# Satellite Phone in Bahamas



## lmwsail (Aug 12, 2007)

We plan to take our first extended cruise this fall for six months. We will be leaving the Chesapeake Bay in mid-October, traveling the ICW and spending 2-3 months in the Bahamas. We'll be able to use our cell phones along the US east coast, but will need a satellite phone for personal and minor business use in the Bahamas. We've heard conflicting statuses on Globalstar's performance in the Bahamas. We'd appreciate hearing your personal current experiences with Globalstar, Iridium, or another service in the Bahamas. Also, what's the best way to connect to the internet without SSB in remote areas in the Bahamas. Thanks! Linda


----------



## ebs001 (May 8, 2006)

If you are in areas in the Bahamas that have cellphone service, you can use your Cellphone, however; it's very expensive. One way to redue this costs is to have your phone unlocked and then use a Bahamas SIM card. Costs are much higher than in the US but considerabley cheaper than using your own carrier. $0.49 per minute to call anywhere in the US. 
As far as internet is concerned WiFi is available in many areas and most of the time it's free.


----------



## camaraderie (May 22, 2002)

Everything I read says that the Gstar situation continues to deteriorate. It was fairly bad in the Bahamas even before but at least it was cheap. 
Iridium works great but will kill you on fees. Cheaper to do the cell phone there.
SKYPE is cheap and connections (wired and wireless) are available all over the Abacos and Exumas that are good...though you need to be near civilization. This may be an alternative for you.


----------



## sailingdog (Mar 19, 2006)

From what I've heard regarding Globalstar, they are not reliable, and may not survive the problems they're currently having.

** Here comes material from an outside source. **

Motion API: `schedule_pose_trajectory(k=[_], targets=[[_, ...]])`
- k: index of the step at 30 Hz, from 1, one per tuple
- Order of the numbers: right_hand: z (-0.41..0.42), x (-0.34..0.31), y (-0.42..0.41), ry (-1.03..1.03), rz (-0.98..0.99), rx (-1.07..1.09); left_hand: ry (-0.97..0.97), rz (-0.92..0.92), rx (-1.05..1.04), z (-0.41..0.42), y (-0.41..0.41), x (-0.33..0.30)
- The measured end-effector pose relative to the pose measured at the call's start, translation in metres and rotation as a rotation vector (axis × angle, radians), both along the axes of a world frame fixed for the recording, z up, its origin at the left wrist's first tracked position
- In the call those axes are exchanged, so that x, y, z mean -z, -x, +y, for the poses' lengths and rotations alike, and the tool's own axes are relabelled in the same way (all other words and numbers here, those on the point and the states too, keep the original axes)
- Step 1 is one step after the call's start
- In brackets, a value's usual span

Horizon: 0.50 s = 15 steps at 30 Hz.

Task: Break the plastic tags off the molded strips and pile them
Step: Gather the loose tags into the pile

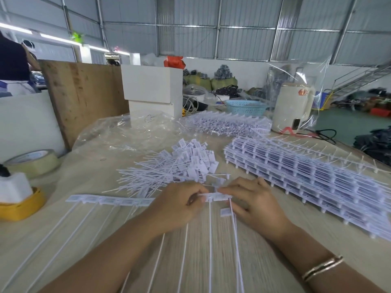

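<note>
A white molded strip (118, 201) lies across the wooden surface (211, 261) in front of the person, its long thin tails running toward the camera. The left hand (177, 205) curls its grip around the strip's right portion, and the right hand (251, 203) pinches the end section just beside it. One loose tag (226, 212) lies under the right fingers. Behind the hands sits the pile of detached tags (179, 166). To the right, stacked unbroken strips (306, 178) stretch away.
</note>
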State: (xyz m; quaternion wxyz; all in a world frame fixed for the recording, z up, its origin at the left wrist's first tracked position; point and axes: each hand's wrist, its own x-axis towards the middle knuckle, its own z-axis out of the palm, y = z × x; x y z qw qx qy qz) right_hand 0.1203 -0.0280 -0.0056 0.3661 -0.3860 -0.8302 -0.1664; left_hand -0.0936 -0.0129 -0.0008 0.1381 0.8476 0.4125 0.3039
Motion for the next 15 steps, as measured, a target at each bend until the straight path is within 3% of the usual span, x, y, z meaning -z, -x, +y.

Most carriers, if you ask them and explain the situation, will send you an unlock code for your phone. T-mobile is very good about this, AT&T/Cingular less so... Verizon and Sprint use technologies that aren't available in the Caribbean IIRC.

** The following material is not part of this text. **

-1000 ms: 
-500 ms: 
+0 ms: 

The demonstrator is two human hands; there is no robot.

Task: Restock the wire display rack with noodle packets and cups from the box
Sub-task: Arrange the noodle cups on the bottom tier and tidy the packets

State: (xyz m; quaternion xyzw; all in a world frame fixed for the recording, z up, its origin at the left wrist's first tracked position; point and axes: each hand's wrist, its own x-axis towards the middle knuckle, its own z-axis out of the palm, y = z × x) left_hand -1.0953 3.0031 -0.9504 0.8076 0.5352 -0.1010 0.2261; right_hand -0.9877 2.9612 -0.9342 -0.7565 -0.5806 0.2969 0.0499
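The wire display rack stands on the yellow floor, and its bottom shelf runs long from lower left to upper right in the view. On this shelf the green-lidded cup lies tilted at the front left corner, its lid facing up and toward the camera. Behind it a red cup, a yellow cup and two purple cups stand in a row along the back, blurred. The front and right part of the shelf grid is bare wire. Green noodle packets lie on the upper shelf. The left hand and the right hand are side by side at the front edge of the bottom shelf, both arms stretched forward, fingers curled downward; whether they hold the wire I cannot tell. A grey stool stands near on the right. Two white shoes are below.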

WiFi or wired internet connections, particularly if you have a laptop, are probably the way to go. If you don't like Skype, you can always get a Vonage soft-phone...which allows you to make phone calls via Voice Over IP using your laptop. It would also give you a US-based phone number with full voice-mail capabilities, so that friends and such can call you without any international call charges.


----------



## lmwsail (Aug 12, 2007)

The cheapest Bahamas SIM card rate I could find on the internet was over $1 per minute. Who offers the $.49 per minute rate?


----------



## mangotree123 (Jan 24, 2011)

*Airtime for Bahamas Sim Card*

You can buy airtime cards for your bahamas sim card and also bahamas calling cards at ezminutes.com


----------



## ebs001 (May 8, 2006)

You buy the SIM card and the minutes from Betelco.


----------



## mdbee (May 2, 2007)

Although, I wouldn't say this would make a substitute for a satellite phone, it might make a good supplement for communications:

http://www.findmespot.com/en/index.php?cid=116

You would of course need to find more information of which satellite system they use and maybe some feedback from current users.


----------



## sailingdog (Mar 19, 2006)

They are owned by Globalstar and use Globalstar's network. However, the data portion of the Globalstar network hasn't had the problems the voice side has had.


mdbee said:


> Although, I wouldn't say this would make a substitute for a satellite phone, it might make a good supplement for communications:
> 
> SPOT Connect
> 
> You would of course need to find more information of which satellite system they use and maybe some feedback from current users.


----------



## speciald (Mar 27, 2007)

Globalstar has launched their first set of new sattelites and will have two more launches by Spring. Coverage should improve. The advantage is you can get email without buying a data plan for your phone that may not be available in the Bahamas. We use our Globalstar to get gribs for navigation and can get web pages using an accelerator.


----------



## QuickMick (Oct 15, 2009)

here is a decent review of the kvh and and iridium model, which also discusses pricing. _NOT CHEAP!!_

SatCom Upgrades | Yachting Magazine


----------



## cskaplan (Mar 23, 2011)

*how do you get email from a Gstar phone?*

email would be a good solution for us. Gstar is super cheap compared to the others right now. We may also pick up a T-mobile phone and a bahamas SIM for it. I don't think we would even need to activate it with T-mobile.
If Wi-Fi is available I like skype, it's cheap and it works. 
We will be cruising the Bahamas for a couple of months and like to get away from the busy islands, so I don't think we will find much WiFi.
BTW, what's a grib?


----------



## labatt (Jul 31, 2006)

GRIB files are small (big if you aggregate a lot of info together though) weather files that can be downloaded to weather software on your PC or chartplotter. They contain wind, temp, wave, pressure, etc. Check out GRIB.US > Home and UGrib.


----------



## SVAuspicious (Oct 31, 2006)

Remember that the computer models that generate gribs don't show fronts, and fronts are what you care about the most in the Bahamas.


----------



## labatt (Jul 31, 2006)

I have to say - the Sirius satellite weather option I got for my Raymarine Chartplotter was worth its weight in gold. We could almost predict to the second when we would be hit by a storm. I remember coming up the NJ coast from Norfolk to NYC and getting hit by 70kt winds. The Coast Guard never put out a weather alert but we had been following the fronts on the Sirius for half the day. We even called the CG at one point to ask them if they had more info on the winds at the leading edge of the storm - and were told it wasn't bad with only 12-15kt winds. Looking at the lightning strikes and density of the storm, along with the storm speed (>50kts) we knew it would be worse, and were all prepped when it actually hit us. Without the Sirius we could have been seriously injured or worse. Anyway - I know it's slightly off topic, but I just wanted to point out that there are multiple tools that can provide great safety while out sailing.


----------